However, a few standout U.S. skiers have excelled in her absence on the World Cup tour since she first crashed at the World Championships in February.

Here’s the quartet that will be the focus in Sochi Olympics, followed by international stars:

Mikaela Shiffrin

The 18-year-old is the reigning world champion and World Cup champion in the slalom. Yes, she’s been called the next Vonn, simply because they share the same nationality (and Colorado hometown of Vail) and sport.

But Shiffrin is very different from Vonn. She is a technical event skier — slalom and giant slalom — whereas Vonn is a speed queen — downhill and super-G.

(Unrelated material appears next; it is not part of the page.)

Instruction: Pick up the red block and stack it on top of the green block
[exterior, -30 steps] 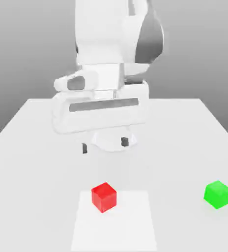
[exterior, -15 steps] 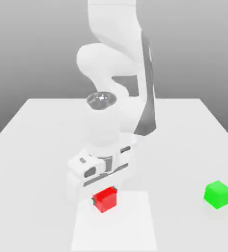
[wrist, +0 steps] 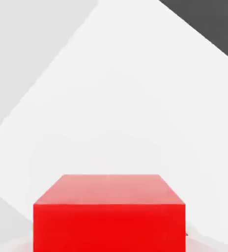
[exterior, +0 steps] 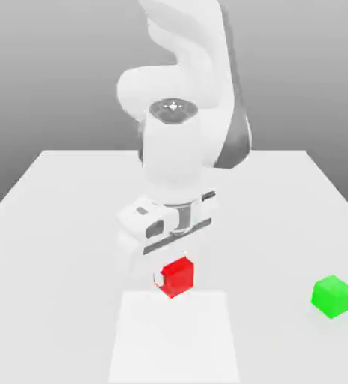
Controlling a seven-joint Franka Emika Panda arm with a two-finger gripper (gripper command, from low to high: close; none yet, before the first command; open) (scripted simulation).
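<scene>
1. The small red smooth-faced cube [exterior: 178, 276] sits under the white arm's two-finger gripper [exterior: 174, 279], lifted above the white tabletop [exterior: 49, 247].
2. The small green smooth-faced cube [exterior: 332, 295] rests on the tabletop, well apart toward the exterior view's right.

A red block [exterior: 178, 275] with smooth, evenly coloured faces like moulded plastic, faintly glossy in the hand view [wrist: 109, 214]. At four o'clock of it, the green block [exterior: 332, 295] shares that plain, smooth finish. The arm [exterior: 178, 161] wears glossy white casing (dark grey at its side panels). The table [exterior: 49, 247] is matt white, unmarked.
</scene>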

Shiffrin has won two of four World Cup slaloms this season, but she’s now facing a challenge from one of her idols, Austrian Marlies Schild. Schild, 32, has also won two slaloms this season after coming back from tearing right knee ligaments on Dec. 20, 2012.

Schild won Olympic silver in 2010, World Championships gold in 2011 and four of six World Cup titles from 2007 through 2012.

Shiffrin has improved mightily in giant slalom over the last year to the point where she is now a medal contender in the event with second- and third-place finishes in World Cup races this season.

Ted Ligety

Vonn’s injury at the World Championships did not overshadow Ligety’s accomplishments in Schladming, Austria.

The 2006 Olympic combined champion became the first man in 45 years to win three gold medals at single World Championships, sweeping the super-G, giant slalom and super combined.

Ligety, 29, won the first two giant slaloms this World Cup season and seemed poised to be a heavy Olympic gold-medal favorite in the event. But Austrian rival Marcel Hirscher won the last two, setting up a sweet Sochi showdown.

Expecting multiple medals from Ligety in Sochi may be a bit much, though. He had never won a World Cup or World Championships race outside of giant slalom before that World Championships breakthrough.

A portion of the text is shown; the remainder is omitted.